Working Towards Organization

Ok, so it's no surprise if you know me, to hear that I have a bit of an organizational problem when it comes to my personal space. I want my home to be comfortable and I want to relax when I get there - not clean things! I assume there are others out there that feel this way. And it's not that I can't stay clean...there ARE areas of my home that stay consistently clean for me. Take the bathroom for instance. It absolutely grosses me out to have a dirty bathroom, so I am very aware of putting things back into place there.

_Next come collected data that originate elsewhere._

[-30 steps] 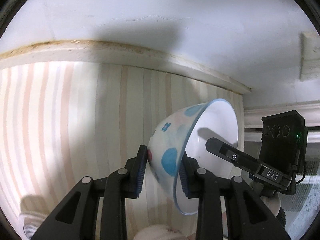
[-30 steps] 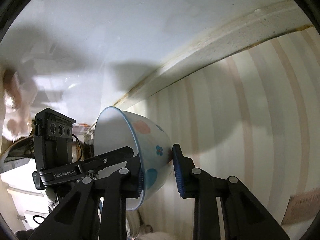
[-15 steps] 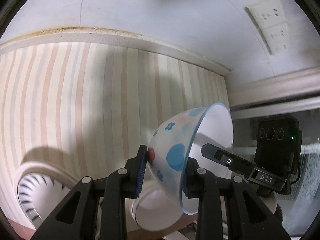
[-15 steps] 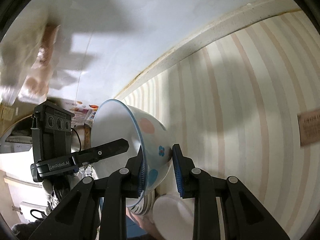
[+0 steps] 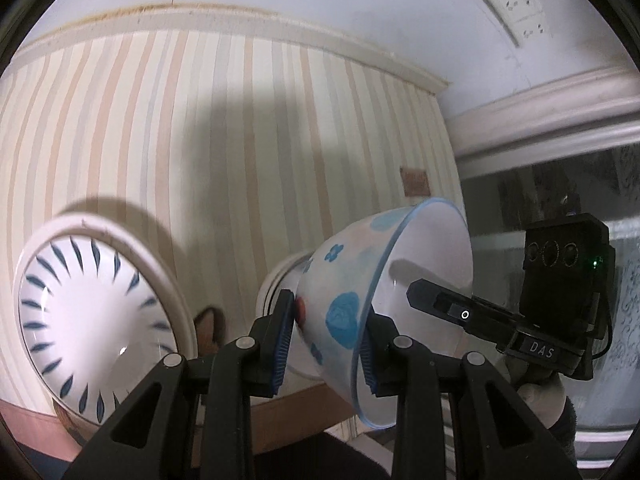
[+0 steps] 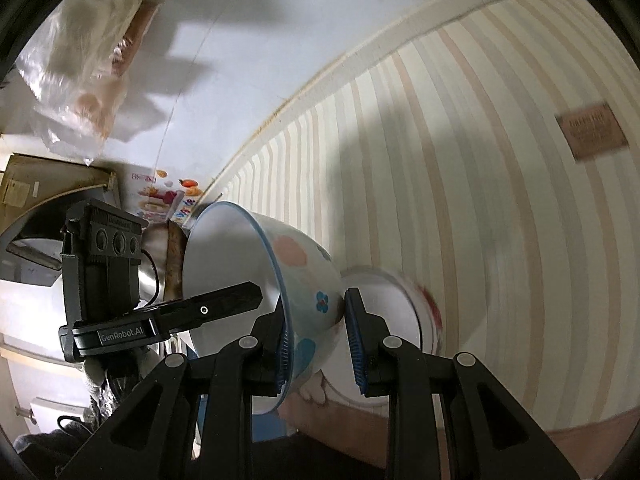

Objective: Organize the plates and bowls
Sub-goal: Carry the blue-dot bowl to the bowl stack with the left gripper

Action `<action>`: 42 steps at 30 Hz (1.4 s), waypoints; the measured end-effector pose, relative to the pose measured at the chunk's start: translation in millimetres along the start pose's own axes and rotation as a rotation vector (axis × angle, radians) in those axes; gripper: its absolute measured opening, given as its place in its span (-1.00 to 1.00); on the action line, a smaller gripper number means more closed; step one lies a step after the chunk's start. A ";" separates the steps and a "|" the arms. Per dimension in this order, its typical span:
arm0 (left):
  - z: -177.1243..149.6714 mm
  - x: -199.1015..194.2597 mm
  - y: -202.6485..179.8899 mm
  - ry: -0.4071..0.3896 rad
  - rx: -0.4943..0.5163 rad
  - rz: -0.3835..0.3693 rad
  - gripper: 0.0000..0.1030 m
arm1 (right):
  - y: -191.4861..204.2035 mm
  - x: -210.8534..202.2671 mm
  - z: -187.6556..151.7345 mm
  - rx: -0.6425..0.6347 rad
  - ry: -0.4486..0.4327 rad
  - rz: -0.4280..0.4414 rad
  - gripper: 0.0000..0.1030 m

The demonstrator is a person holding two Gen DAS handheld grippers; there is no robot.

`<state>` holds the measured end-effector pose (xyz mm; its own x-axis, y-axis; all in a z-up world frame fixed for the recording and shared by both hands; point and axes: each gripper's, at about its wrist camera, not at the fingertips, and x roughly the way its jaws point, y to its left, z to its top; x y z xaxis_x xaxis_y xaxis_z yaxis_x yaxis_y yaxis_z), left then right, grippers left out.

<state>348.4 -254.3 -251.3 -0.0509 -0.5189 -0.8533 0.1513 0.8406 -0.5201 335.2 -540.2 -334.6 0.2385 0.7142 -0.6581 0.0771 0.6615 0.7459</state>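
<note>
1. Striped cloth on the worktop (image 5: 200, 140) now fills much more of both views than it did a second ago, when pale wall took up a large part of them. This suggests the pair of grippers has tipped down toward the dishes.
2. The spotted bowl (image 5: 340, 300) is held off the worktop, tilted on its side. The left gripper (image 5: 326, 340) has its jaws clamped on the bowl's wall, one finger outside and one inside.
3. The right gripper (image 6: 320, 344) is clamped on the opposite wall in the same way, so both share the load.
4. Two dishes have come into sight in the left view. A blue-petal dish (image 5: 92, 320) lies well to the left of the spotted bowl, and a white dish (image 5: 276, 284) sits just behind it. Placement looks close, probably nesting into that white dish.
5. Only the right view shows a red mark on the dish behind the bowl (image 6: 392, 312), though it is blurred. Only the left view shows the blue-petal dish.
</note>
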 end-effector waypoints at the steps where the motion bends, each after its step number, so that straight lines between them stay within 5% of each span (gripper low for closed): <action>1: -2.5 3.8 1.2 0.007 -0.001 0.002 -0.48 | -2.3 2.6 -5.8 0.008 0.005 0.000 -0.47; 25: -14.6 55.4 -13.2 0.137 0.061 0.176 -0.48 | -26.8 26.1 -26.8 0.089 0.075 -0.103 -0.47; 42: -6.7 64.3 -10.4 0.171 0.033 0.187 -0.48 | -20.7 19.1 -17.8 0.091 0.084 -0.169 -0.48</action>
<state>336.9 -295.5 -301.0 -0.1851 -0.3183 -0.9297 0.2055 0.9126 -0.3534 320.9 -536.2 -364.5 0.1332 0.6136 -0.7783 0.1969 0.7533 0.6276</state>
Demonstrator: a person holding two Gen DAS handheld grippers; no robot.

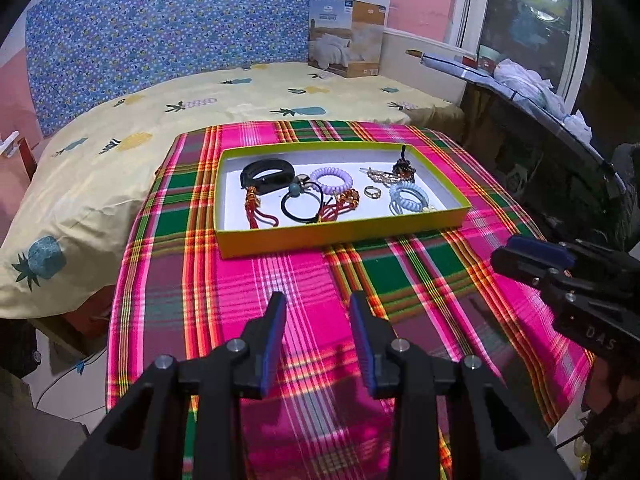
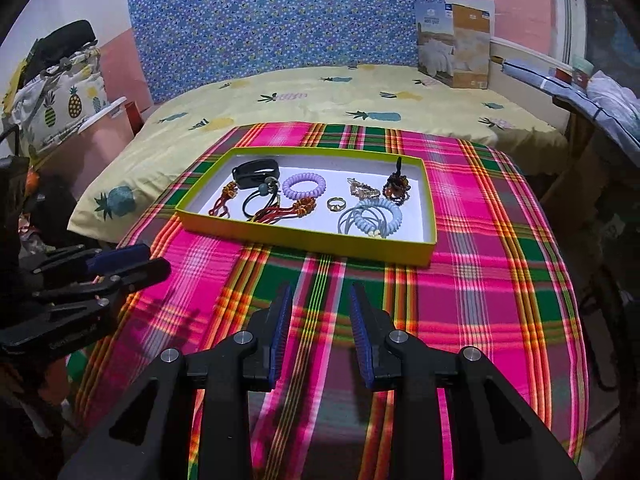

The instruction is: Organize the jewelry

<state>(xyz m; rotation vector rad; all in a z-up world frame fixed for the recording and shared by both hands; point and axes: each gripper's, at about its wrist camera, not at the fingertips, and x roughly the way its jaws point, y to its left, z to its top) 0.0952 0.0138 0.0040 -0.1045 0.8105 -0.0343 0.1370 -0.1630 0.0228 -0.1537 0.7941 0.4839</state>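
woven plaid cloth [image 1: 304, 280], seemingly matt cardboard tray [image 1: 340, 236]

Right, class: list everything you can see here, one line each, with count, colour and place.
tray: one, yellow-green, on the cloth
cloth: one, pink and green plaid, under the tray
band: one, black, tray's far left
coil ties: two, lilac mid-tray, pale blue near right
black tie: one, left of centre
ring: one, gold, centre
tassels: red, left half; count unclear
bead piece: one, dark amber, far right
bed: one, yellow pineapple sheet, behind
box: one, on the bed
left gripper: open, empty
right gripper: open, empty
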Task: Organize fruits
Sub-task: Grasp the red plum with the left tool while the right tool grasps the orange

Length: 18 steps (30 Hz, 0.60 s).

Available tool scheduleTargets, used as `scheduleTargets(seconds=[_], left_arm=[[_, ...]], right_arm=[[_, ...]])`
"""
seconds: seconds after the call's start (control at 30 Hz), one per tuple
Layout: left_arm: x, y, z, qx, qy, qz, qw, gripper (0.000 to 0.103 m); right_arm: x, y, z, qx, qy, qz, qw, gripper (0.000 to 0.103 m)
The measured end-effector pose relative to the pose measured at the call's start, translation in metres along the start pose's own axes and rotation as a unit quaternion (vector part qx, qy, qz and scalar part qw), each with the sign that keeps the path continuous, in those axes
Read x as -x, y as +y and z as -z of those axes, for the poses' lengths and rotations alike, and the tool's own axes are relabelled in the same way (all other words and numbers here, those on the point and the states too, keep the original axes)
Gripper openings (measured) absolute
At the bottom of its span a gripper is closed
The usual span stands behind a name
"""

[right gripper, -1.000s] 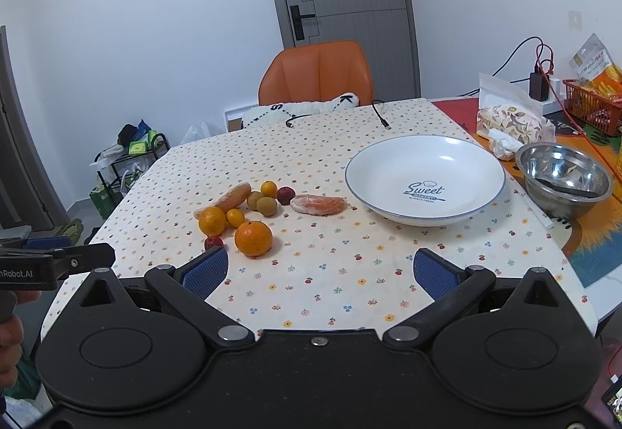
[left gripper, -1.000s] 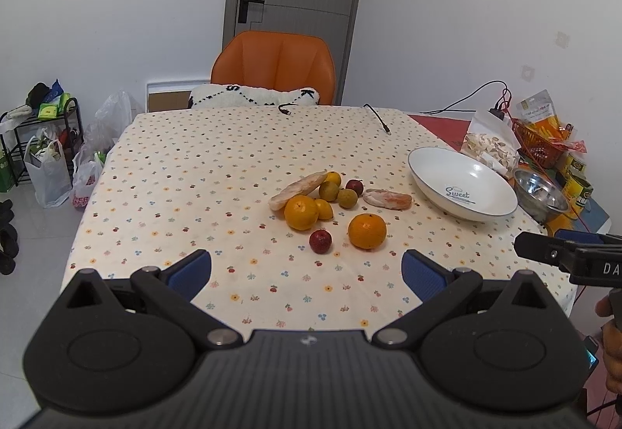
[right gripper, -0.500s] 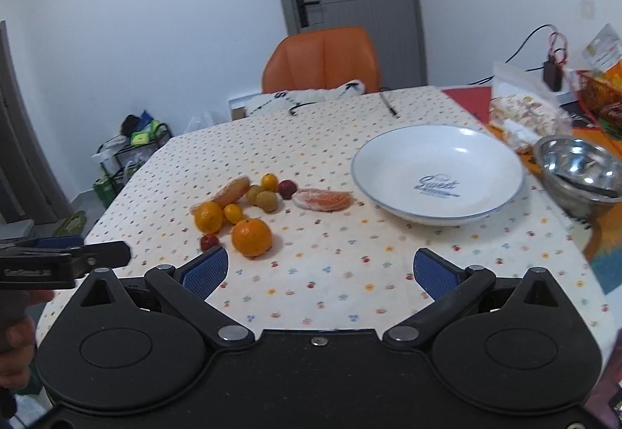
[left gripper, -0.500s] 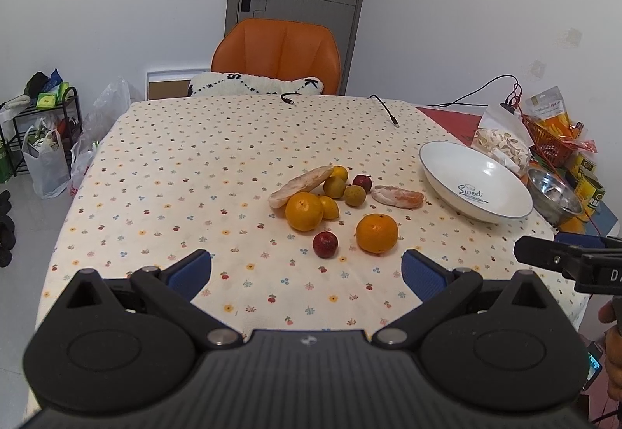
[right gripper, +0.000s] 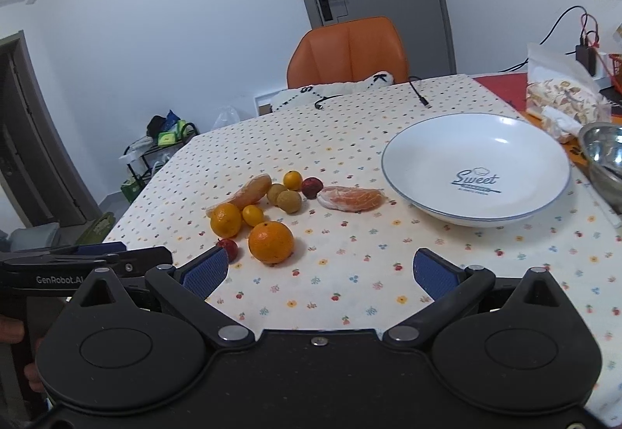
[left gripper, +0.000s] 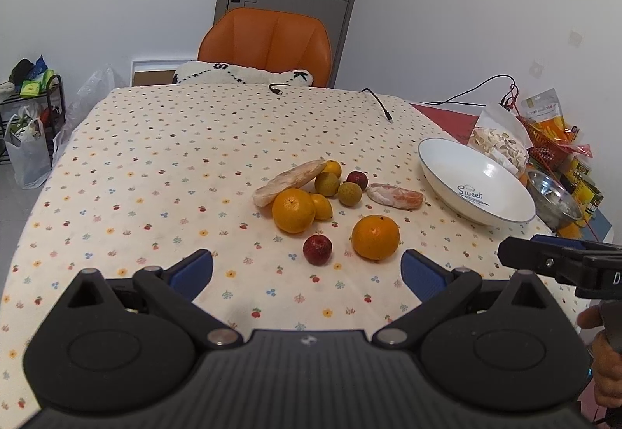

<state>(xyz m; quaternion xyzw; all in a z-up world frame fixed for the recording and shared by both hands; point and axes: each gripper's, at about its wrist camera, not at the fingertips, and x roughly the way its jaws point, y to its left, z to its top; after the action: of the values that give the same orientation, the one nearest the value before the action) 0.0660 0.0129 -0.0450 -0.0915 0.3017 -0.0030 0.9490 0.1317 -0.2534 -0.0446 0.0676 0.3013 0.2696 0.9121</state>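
From the left wrist view, the left gripper (left gripper: 307, 269) hangs over the near edge of the flower-dotted tablecloth (left gripper: 155, 164), its blue-padded fingers (left gripper: 192, 269) spread wide with nothing between them. Just past them lies the fruit cluster: a small dark red fruit (left gripper: 317, 249), two round oranges (left gripper: 375, 237), two greenish-brown fruits (left gripper: 350, 193) and a wrapped peeled citrus piece (left gripper: 394, 196). To the right sits the white shallow bowl (left gripper: 447, 160), printed "Sweet". Behind the table stands an orange chair (left gripper: 268, 40), and a black cable (left gripper: 379, 104) trails across the far cloth.

From the right wrist view, the right gripper (right gripper: 318, 269) is likewise wide open and holding nothing. The bowl sits empty ahead and right, beside a steel bowl (right gripper: 602, 153). The other tool, at the left edge, reads "GenRobot.AI" (right gripper: 58, 279).
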Motion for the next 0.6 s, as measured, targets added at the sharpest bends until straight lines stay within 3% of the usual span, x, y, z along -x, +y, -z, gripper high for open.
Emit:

I guess what it really is, is that I NEED things in place for me to put them back. They have to have a "place". In the bathroom I have a basket for all my lotions and hair spays. And they stay there! In the living room I have a shoe basket...so all the shoes go there. If there is a set place, I can do it!

So I'm doing laundry today. And although I actually enjoy folding laundry (very therapeutic) I just kept letting it pile and pile until today I was forced to because 1. My husband and I have completely run out of every shirt pants and underwear we own and 2. My cat pooped on the clothes. (really? REALLY MOSHE?!). So I've spent my WHOLE DAY doing laundry.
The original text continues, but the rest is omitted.